那段时间,18班的教室里弥漫着紧张的空气,谁都是嫌疑人,谁都可能是小偷。同学们无论是上课还是下课,无论是集体劳动还是外出活动,背后都有一双眼睛盯着,看是否要下手偷东西。你在盯梢别人,别人也许正在盯梢你。男同学之间、男女同学之间、班干部与同学之间,优秀生与后进生之间,都在互相盯梢。
大家心里恐慌:不怕当贼抓,就怕当贼防。
其实,一个人生活在这个世界上,他可能不是公众人物,但是,即使是个普通人物,他都希望引起人们的注意,也许是在家里,在学校,在单位,在熟人堆里,在朋友圈内。那种引人注意,肯定是你有许多过人之处,或有名气,或有地位,或有金钱,或长得漂亮,或者是某一方面出类拔萃值得别人注意。不过,如果注意你的人不是仰慕你,而是持怀疑的目光,把你当贼注意,那就另当别论了,那当然最好不要被人注意。所以,18班的每一个学生心里都很不是滋味,尽管是农村娃娃,他们都不想被当贼注意。那感受就如芒刺在背,浑身痒痒的不自在。那情景,简直就是特务跟踪地下党。
有的学生回到家里把班上的事向家长一说,家长说,我们农村人穷得新鲜,饿得硬气,做贼就是给祖宗八代丢脸,那么好一所学校不能让一颗耗子屎搞坏了一锅汤。他们帮助子女分析情况,出谋划策,指导如何捉贼。不过,有些家长认为,把自己的子女当小偷似的注意,就有意见了。小偷的帽子可不是光荣的,谁愿意背那个黑锅,今后怎么做人?所以,有几个学生家长是乡村干部,他们更有意见,忙去找楚老师反映,说这种怀疑一切偷偷摸摸的做法,有点像老年人经常讲的那个什么文化大革命,是对学生人格的践踏,是对下一代的摧残,坚决不可取。如果学生被整成了神经病,他们不会放过学校。
楚老师有苦难言,反复解释,嘴皮说破,那些家长才很不高兴地走了。
一个星期匆匆过去了,小偷不但没有捉到,而且气焰更加嚣张,财务室的柜子又被撬,毕业班刚交上来订购《初三年级模拟试题集》、《全国中考考王》的九千多元现金被盗。吴副校长在校务会上拍了桌子骂了娘,说教育局叫我下课,我先叫你们下课。他要大家要高度关注校园安全,行政领导每晚轮流值班,睡觉都要睁着一只眼睛,谁出了问题就处理谁。楚老师因破案抓小偷不力,被吴副校长批评,并对她提出警告,同时要求楚老师放开思路,多考虑几套方案,务必在半个月内捉住小偷。
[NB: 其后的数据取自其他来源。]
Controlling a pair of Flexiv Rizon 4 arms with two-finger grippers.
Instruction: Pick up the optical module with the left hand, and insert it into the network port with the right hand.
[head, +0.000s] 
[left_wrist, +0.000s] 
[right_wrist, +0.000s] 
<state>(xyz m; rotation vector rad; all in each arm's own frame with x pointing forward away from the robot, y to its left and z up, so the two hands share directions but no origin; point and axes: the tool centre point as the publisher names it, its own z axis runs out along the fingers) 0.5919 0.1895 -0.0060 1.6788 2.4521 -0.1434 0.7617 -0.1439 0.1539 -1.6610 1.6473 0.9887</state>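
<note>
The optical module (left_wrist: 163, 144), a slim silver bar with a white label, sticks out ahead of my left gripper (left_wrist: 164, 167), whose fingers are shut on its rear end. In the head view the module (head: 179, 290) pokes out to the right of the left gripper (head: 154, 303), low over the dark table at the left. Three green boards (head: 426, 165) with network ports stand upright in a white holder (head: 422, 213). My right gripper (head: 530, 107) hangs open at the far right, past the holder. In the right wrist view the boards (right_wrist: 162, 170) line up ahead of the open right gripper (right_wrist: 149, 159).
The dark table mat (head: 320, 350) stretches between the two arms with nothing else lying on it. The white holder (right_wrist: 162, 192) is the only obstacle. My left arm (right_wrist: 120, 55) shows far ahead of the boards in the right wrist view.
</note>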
平时很牛气的保卫科长张彪,尽管是吴副的小舅子,也被吴副狠狠地训了一通,要求他夜间加强巡逻,不要再出任何事。
黑土凹中学是农村优质学校,年年升学率都排在全县农村第一,社会信誉度很高,再过两个月,学校就要接受等级学校检查组的验收,别因为这点事在阴沟里翻船,把学校的名声搞臭了。所以,学校行政领导思想高度统一,肉就让它烂在自己锅里,内部的事最好内部处理,别张扬到社会上去,特别不要让新闻媒体知道,影响学校的发展。吴副安排保卫科长张彪协助楚老师调查,务必尽快捉住小偷。
张彪和楚老师商量了半天,也没有拿出一个捉小偷的办法。小偷也太狡猾了,不过就是一个初中二年级的嫩娃娃,怎么就有那么高的智商,还真玩起老鼠戏猫的把戏来了,全班几十双眼睛怎么就发现不了他呢?就算他是隐藏很深的地下党,有那么多的特务在跟踪他,他也不可能不露出点蛛丝马迹啊。真是奇怪!
张彪和楚老师想不出办法,就去向吴副汇报。走进吴副办公室,吴副不在,他们就坐在办公室里等。刚好有个班主任老师找吴副交优秀班干部和三好学生名单。
张彪很随便地问那个老师,你们三好生是咋个评出来的?
那个老师说,以学习成绩为主要参考,然后全班同学无记名投票选出来的,绝对民主。
待那个老师走了后,张彪若有所思,突然拍了一下脑门说,有了!
楚老师急忙问,科长有什么妙计?快说出来!
张彪说,小偷不是先在18班作了几起案吗?继而偷到校长室,接着偷到财务科?对吧?
楚老师说,没错。
张彪说,那说明小偷就是18班的学生。吴副校长叫我们放开思路,我们何不来个大胆创新,民主选小偷,你看怎么样?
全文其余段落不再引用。